Dave_from_Marietta
DIS Veteran
- Joined
- May 19, 2001
The local columnist for the Palm Beach Post was onboard the Wonder last week. His write-up about the cruise appears here:
www.gopbi.com/partners/pbpost/epaper/editions/today/news_e3f0fc9602a1400c00db.html
Among the more interesting excerpts:
www.gopbi.com/partners/pbpost/epaper/editions/today/news_e3f0fc9602a1400c00db.html
Among the more interesting excerpts:
Sure, they got to be with the captain when the ship left port. And sure, they had first-off-the-ship privileges and their own private gangway to hustle them off the ship at the end of cruise. But they also acted a lot like any other family onboard.
Jeb and his father got daily massages in the spa, ate in a variety of the restaurants and sometimes exchanged pleasantries with surprised passengers during chance encounters.
"Jeb was in the exercise room with my youngest daughter, Leslie," said Jeannette Chermside, 71, of Apopka. "He programmed Leslie's bike for her because she didn't know how to do it, and he told her that he didn't know how to do it the first time he tried it, too."
Barbara and George Bush showed up for a performance of the stage show Hercules the Muse-ical. And Jeb and his dad stood on the top deck with other passengers to watch the ship enter the harbor at Nassau.
"It's been great hanging out with my dad," Jeb said.
When the ship set sail from Florida on Thursday, Jeb and his father were in the spa getting their massages, while Columba, wearing Mickey Mouse ears, watched Sail-Away Celebration on the Goofy Pool Stage.
But when the stage announcer said there were very special guests onboard, he introduced... Mickey and Donald.
While some passengers got Bush family members to pose for photos with them, others didn't see them at all the entire cruise.
"I have a hard enough time finding my own family on the ship," said Matt Zann, 27, of Minneapolis.
The Bush family's most visible day was Saturday, after the ship moored at Castaway Cay, Disney's private island in the Bahamas.
The Bush family, like many others, chose to lounge around at Castaway Family Beach, a favorite for families with children.
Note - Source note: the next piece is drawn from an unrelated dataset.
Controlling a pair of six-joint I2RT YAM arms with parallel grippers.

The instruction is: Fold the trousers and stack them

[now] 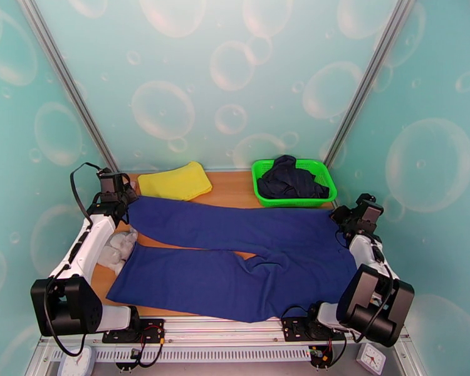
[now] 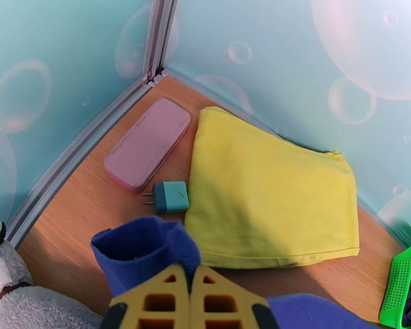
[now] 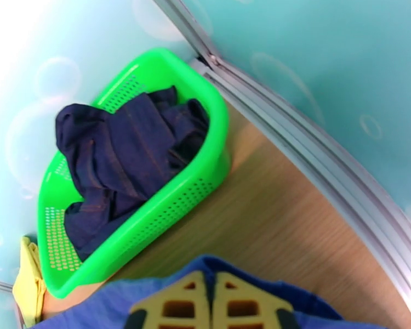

The Bushes didn't exactly plop in chaises among the hoi polloi. Instead, they occupied a little jutting point on the beach, roped off with decorative-looking nautical cargo net and watched over by agents who stood in the shade by the snorkel rental shed.
The arrangement created a viewable but private stage right there among the other beachgoers.
George Bush Sr. was reading The Eleventh Hour, an FBI thriller by Catherine Coulter, and Columba was sitting next to Jeb, who was reading Theodore Rex, Edmund Morris' biography of President Theodore Roosevelt. Barbara Bush wore a ballcap and snapped a couple of photos of her granddaughter and daughter, Dorothy, as they went into the water nearby.
The former president left the beach by golf cart and took a brief excursion out to a Coast Guard cutter that had followed the ship to Castaway Cay and was visible off the beach.
"I heard we are being followed by two warships and a submarine," Japanese-born London doctor Tetsujiru Ihara said. "So we are safe."
Unverifiable stories about exceptional security abounded, making some passengers feel safer and others feel more like a target.
Before the ship left port Thursday, divers swam under the ship's hull, checking for explosives. Dogs were clearly visible on the pier sniffing luggage.
While tied up in Nassau, a boat drove up and down the seaward length of the ship, making sure no one was trying to board it, and the ship, unlike other cruise ships, was operating its surface search radar while in port.